Hero’s Checklist #002: Did You Eat? 🍎⚔️

How many times have you wondered why you couldn’t focus…

…only to realize you hadn’t eaten in hours?

For many people (especially those of us with executive functioning challenges), eating isn’t always about hunger.

Sometimes we:

🧠 Hyperfocus.

📅 Lose track of time.

😅 Get overwhelmed deciding what to eat.

🚶 Keep saying “I’ll eat after this one thing.”

Then suddenly we’re exhausted, irritable, and wondering why our brain has stopped cooperating.

That’s exactly why I started making these Hero’s Checklists.

Not because we don’t know we should eat…

But because our brains sometimes need a gentle reminder.

This checklist helps you pause, check in with your body, and make the next step feel a little easier.

✨ You don’t have to be perfect.

✨ You don’t have to eat the “ideal” meal.
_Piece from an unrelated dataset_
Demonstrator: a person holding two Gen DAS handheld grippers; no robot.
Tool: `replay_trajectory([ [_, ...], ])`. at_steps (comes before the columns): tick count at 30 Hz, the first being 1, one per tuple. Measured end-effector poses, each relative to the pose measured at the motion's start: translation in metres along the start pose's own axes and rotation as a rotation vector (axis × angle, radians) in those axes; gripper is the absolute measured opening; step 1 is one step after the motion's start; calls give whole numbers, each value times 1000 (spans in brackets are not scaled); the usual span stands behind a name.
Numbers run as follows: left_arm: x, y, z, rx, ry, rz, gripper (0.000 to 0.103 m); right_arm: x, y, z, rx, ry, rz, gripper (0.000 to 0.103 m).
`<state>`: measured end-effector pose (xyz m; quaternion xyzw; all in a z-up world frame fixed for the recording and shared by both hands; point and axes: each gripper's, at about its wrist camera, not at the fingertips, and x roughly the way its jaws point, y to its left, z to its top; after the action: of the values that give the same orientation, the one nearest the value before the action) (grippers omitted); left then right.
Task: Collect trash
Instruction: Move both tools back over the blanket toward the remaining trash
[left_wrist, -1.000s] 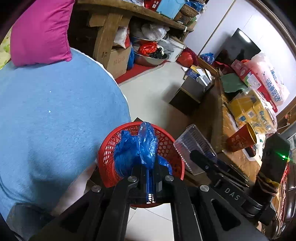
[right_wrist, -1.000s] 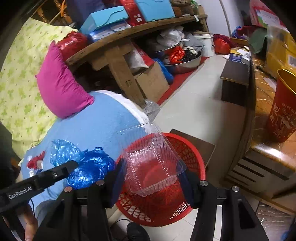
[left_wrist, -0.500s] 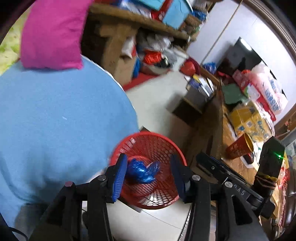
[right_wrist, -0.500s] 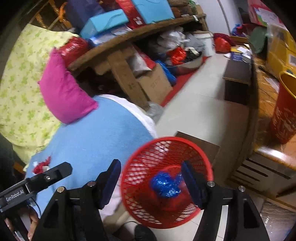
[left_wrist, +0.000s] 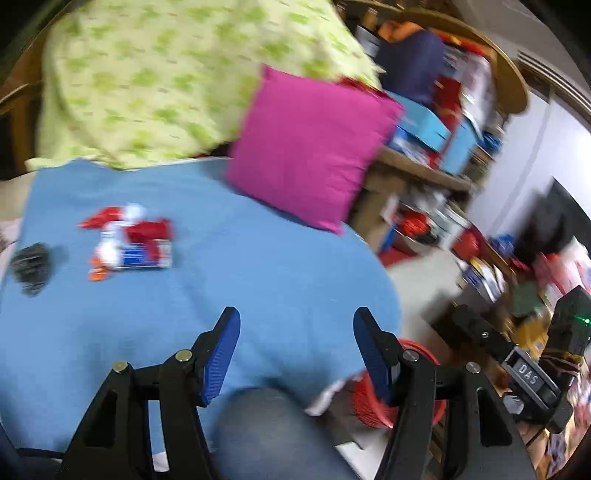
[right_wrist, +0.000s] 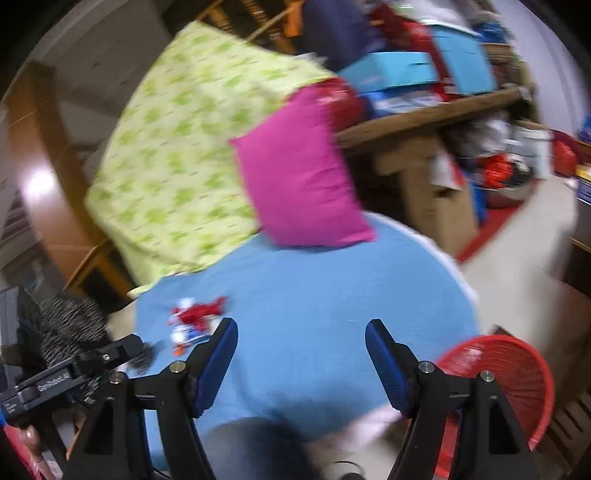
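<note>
Blue-padded left gripper (left_wrist: 295, 354) and right gripper (right_wrist: 301, 363) both gape wide with nothing between them, jaws just been opening. Red-white wrappers (left_wrist: 129, 240) sit at 10 o'clock on the blue cover (left_wrist: 258, 266); red basket (right_wrist: 506, 373) at 4.

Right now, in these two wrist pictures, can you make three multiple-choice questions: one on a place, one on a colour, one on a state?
1. Where does the red and white wrapper litter lie?
A. on the blue cover
B. in the red basket
C. on the floor

2. What colour is the cushion?
A. green
B. magenta
C. grey

3. How do the left tongs stand?
A. shut on a bag
B. shut and empty
C. open and empty

Answers: 1 A, it lies on the blue cover, apart from the red basket. 2 B, it is plainly magenta. 3 C, the pads stand apart with only cover between them.
</note>
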<state>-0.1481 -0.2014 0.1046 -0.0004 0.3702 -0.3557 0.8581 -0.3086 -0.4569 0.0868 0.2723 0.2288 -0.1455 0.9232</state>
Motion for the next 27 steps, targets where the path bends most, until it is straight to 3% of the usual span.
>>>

✨ Something is almost always better than nothing.

Your brain deserves fuel.

Your body deserves kindness.

And taking care of yourself isn’t a side quest—it’s part of the adventure. 💙⚔️

📌 Save this checklist for the next time you forget to feed the hero.

7/8 Edited to

... Read moreFrom my personal experience, managing executive functioning challenges often means battling unintentional neglect of basic needs like eating. I've found that creating a simple checklist — much like the Hero’s Checklist #002 — really helps me pause and check in with my body, especially during busy or overwhelming days. One key insight is recognizing that hunger can be masked by feelings of tiredness, boredom, or stress. Rather than expecting myself to follow strict meal plans, I focus on having balanced options available: a mix of proteins, carbohydrates, and colorful fruits or veggies. This combination helps provide sustained energy and keeps my mood steady. Hydration also plays a crucial role. When I feel sluggish, drinking water and sometimes adding electrolytes if I’ve been active helps reset my energy levels. Preparing snacks in advance or keeping quick options nearby — like nuts, yogurt, or cut-up veggies — reduces the mental load of decision-making when I’m hungry. I use small reminders on my phone to check in with myself during busy periods. Lastly, being compassionate toward myself when I miss a meal or eat something imperfect shifted my mindset positively. Accepting that “something is better than nothing” and that taking care of myself is not a side quest, but part of the journey, makes a huge difference in managing my focus and well-being.